Mr S K Ramasamy, retired at the AGM held on 15th July 2011. Mr.K.Bharathan was appointed as an additional director on 28.12.2011. He will retire at this meeting in accordance with Sec.260 of the Companies Act, 1956. Notice u/s 257 has been received for his appointment as director liable to retire by rotation. Approval of members has been sought for same at this meeting.

Mr V Sridar and Mr N R Krishnan, directors of your Company retire by rotation at this meeting and being eligible offer themselves for reappointment.

Mr C K Pithawalla also retires by rotation at this meeting. Considering his advanced age, he has opted not to seek re-election at this meeting. Mr C K Pithawalla has been a director of the Company since 26.10.2001. The Company was richly benefitted by his global business experience and commercial acumen.
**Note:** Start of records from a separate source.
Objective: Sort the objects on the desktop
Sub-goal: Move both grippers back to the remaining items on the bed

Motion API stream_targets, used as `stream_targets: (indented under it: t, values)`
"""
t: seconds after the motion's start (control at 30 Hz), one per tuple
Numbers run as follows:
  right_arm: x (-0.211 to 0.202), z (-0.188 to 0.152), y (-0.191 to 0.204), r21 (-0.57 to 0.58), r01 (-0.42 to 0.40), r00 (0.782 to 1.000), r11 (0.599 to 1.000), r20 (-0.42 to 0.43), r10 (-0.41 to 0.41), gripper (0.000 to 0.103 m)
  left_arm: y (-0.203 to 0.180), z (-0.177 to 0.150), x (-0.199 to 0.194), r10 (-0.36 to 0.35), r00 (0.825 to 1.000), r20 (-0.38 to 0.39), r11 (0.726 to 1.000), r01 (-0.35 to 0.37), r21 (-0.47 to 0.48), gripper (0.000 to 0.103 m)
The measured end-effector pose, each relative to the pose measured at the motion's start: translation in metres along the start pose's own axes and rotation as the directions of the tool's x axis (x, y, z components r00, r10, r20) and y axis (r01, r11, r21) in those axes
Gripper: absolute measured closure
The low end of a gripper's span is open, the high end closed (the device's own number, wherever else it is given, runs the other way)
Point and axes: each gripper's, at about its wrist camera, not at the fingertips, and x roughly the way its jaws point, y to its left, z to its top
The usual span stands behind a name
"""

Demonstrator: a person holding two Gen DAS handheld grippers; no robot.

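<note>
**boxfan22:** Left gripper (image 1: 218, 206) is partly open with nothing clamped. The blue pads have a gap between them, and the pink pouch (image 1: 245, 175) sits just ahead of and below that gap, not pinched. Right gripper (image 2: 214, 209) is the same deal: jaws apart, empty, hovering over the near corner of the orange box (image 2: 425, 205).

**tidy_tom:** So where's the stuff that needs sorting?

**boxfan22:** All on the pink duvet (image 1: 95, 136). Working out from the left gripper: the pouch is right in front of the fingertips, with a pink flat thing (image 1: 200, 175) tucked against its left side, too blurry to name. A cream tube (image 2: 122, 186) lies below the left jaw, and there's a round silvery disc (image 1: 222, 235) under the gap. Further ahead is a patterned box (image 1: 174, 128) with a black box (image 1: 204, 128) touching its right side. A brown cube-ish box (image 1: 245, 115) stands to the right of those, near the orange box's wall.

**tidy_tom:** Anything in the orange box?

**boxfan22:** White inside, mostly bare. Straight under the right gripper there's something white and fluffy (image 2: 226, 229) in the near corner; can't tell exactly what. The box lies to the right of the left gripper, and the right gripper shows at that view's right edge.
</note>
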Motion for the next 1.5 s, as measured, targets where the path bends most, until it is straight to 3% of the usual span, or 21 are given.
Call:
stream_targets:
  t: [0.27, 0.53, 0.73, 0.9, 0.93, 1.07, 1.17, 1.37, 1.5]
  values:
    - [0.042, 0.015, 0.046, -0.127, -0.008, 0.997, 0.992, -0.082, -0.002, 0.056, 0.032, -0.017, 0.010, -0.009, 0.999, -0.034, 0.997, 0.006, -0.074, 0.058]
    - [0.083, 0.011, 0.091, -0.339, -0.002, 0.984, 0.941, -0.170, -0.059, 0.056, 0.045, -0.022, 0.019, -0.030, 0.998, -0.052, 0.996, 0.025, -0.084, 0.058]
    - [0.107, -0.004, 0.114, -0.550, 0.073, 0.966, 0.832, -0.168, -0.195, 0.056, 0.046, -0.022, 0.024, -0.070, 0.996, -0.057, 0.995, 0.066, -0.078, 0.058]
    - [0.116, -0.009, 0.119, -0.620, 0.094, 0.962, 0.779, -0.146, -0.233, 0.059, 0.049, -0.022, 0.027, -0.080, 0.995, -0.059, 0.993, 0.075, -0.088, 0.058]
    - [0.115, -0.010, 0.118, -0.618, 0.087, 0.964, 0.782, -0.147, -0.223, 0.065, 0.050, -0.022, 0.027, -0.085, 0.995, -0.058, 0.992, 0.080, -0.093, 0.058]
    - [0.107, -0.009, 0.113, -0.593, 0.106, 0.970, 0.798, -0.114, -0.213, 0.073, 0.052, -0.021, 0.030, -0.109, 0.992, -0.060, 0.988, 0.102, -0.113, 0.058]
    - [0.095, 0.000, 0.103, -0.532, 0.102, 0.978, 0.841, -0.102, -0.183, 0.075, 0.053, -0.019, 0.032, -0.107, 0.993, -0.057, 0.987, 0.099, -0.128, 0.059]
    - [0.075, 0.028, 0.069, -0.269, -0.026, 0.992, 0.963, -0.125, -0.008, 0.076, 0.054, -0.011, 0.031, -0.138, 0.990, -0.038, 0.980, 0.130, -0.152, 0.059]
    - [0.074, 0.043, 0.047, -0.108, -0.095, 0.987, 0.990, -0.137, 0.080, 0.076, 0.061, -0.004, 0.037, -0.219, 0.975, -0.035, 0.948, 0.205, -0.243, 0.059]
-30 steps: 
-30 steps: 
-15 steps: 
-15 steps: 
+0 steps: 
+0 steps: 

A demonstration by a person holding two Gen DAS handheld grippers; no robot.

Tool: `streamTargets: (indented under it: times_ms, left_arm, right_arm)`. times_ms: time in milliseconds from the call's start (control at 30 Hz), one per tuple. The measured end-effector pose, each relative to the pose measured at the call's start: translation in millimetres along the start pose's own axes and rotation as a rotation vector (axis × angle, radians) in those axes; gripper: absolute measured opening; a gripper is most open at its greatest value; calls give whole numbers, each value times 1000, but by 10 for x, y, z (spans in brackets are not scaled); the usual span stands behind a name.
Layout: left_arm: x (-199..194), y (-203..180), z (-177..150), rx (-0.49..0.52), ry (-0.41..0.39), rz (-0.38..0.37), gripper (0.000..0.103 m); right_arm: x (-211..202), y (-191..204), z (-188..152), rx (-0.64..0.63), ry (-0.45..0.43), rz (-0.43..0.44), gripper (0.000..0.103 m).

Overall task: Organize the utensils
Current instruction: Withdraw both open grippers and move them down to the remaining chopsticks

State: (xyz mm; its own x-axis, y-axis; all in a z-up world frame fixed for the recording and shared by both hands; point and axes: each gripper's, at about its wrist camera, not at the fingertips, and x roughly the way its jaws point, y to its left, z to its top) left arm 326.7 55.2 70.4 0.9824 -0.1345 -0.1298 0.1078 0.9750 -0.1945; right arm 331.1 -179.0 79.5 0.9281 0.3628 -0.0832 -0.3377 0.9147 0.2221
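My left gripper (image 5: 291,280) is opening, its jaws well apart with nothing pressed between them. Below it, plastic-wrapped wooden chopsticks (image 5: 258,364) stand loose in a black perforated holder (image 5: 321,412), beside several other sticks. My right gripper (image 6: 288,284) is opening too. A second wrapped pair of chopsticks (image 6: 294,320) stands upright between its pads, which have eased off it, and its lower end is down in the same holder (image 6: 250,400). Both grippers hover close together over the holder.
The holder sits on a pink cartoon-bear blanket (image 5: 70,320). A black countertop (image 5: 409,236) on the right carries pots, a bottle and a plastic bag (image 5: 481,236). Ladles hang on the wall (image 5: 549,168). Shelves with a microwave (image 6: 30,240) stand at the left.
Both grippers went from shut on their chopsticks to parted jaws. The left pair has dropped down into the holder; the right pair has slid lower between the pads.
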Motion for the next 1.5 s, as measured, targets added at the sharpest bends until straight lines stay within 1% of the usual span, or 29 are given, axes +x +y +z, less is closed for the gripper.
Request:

Your directors wish to place on record the valuable contribution made by Mr C K Pithawalla to the Company during his long association.


Directors’ Responsibility Statement

Your Directors, in terms of Section 217(2AA) of the Companies Act 1956, confirm that:

 (i) all applicable accounting standards have been followed in the preparation of the annual accounts;

(ii) your Directors have selected such accounting policies and applied them consistently and made judgements and estimates that are reasonable and prudent so as to give a true and fair view of the state of affairs of the Company as of 31st March 2012 and of the Profit of the Company for the year ended that date;

(iii) proper and sufficient care has been taken for the maintenance of adequate accounting records in accordance with the provisions of the Act for safeguarding the assets of the Company and for preventing and detecting fraud and other irregularities; and

(iv) the annual accounts have been prepared on a going concern basis.

 


Employees
No employee of the Company was in receipt of remuneration during the financial year 2011-12 in excess of the sum prescribed under Section 217(2A) of the Companies Act, 1956 read with the Companies (Particulars of Employees) Rules, 1975.

Corporate Governance
A separate section on Corporate Governance is included in the Annual Report and the certificate from the Company’s Auditors confirming the compliance of conditions on Corporate Governance as stipulated under Clause 49 of the Listing Agreement of the Stock Exchanges is annexed thereto.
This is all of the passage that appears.